§ Required action: Take every line containing "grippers" from the material and copy it.

:: Given data

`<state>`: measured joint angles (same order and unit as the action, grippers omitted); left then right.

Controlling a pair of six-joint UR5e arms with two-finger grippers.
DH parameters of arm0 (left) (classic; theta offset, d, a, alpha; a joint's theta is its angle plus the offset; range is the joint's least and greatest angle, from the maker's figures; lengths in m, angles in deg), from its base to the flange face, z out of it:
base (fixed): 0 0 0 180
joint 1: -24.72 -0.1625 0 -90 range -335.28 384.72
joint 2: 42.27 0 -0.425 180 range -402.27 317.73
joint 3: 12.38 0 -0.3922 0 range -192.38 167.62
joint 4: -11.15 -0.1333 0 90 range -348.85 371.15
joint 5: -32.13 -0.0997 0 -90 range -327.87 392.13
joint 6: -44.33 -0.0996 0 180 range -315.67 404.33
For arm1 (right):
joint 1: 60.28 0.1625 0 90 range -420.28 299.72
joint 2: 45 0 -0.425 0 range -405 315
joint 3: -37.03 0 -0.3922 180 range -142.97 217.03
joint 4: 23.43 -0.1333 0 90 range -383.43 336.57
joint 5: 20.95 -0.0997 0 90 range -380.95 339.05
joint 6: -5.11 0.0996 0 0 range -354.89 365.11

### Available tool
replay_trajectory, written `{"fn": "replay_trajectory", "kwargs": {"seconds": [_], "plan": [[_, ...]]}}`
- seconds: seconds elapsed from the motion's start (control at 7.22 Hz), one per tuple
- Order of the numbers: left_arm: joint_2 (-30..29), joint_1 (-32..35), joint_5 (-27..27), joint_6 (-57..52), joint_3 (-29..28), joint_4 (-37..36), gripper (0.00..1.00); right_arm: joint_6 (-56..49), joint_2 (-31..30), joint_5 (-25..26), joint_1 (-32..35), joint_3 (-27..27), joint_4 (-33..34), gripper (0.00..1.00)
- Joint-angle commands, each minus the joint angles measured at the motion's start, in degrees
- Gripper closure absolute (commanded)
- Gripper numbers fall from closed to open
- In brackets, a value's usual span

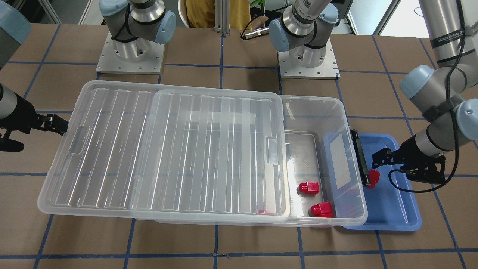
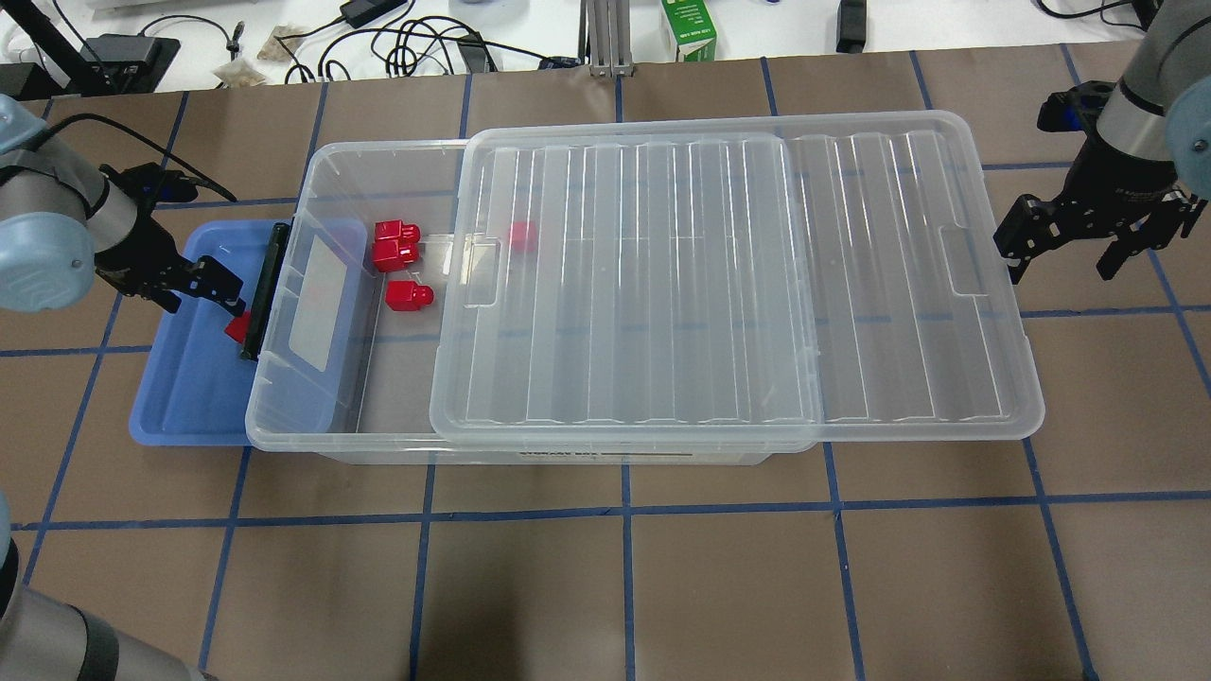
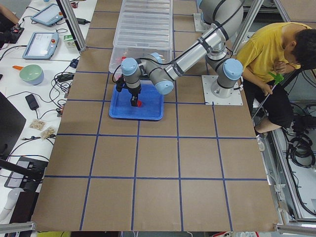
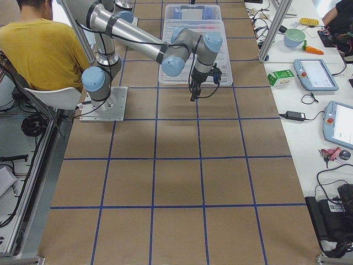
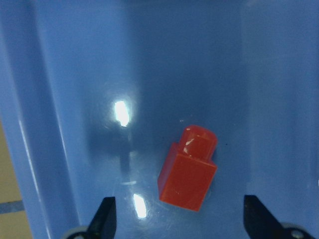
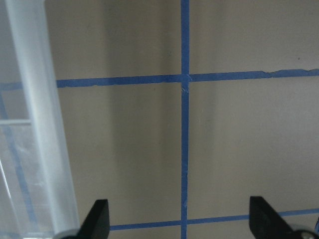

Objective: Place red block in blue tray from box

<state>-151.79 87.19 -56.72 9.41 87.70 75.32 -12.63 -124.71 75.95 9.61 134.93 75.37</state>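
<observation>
Red block lies in blue tray, untouched between spread left fingers

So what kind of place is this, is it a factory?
Most likely a robot lab, not a factory. Two robot arms are bolted to a table gridded with blue tape, control tablets lie alongside, and a person in a yellow shirt sits nearby.

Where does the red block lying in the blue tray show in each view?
Front-facing: red block, right, beside the black latch.
Overhead: red block, far left.
Exterior left: red block, upper middle.
Exterior right: not visible.
Left wrist: red block, lower centre.
Right wrist: not in it.
Shared landmark: blue tray.
</observation>
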Motion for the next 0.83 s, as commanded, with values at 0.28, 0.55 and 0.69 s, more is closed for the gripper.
{"fn": "replay_trajectory", "kwargs": {"seconds": [0.28,0.55,0.69], "plan": [[10.6,9.4,-0.1,13.3,-13.2,20.7,0.0,0.4,-0.1,-4.1,0.6,0.2,0.1,0.0],[15.6,20.0,-1.8,25.7,-13.9,21.1,0.0,3.5,0.6,-5.0,5.2,0.2,1.6,0.0],[17.3,23.1,-2.5,27.1,-13.0,21.8,0.0,6.3,1.0,-5.0,7.1,0.2,3.0,0.0]]}}
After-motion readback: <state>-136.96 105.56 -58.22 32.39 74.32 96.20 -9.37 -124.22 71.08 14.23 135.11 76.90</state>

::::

§ Written answer:
`<state>`: measured joint angles (same order and unit as the action, grippers omitted); left then right.
Controlling a pair of six-joint UR5e arms with two-finger grippers.

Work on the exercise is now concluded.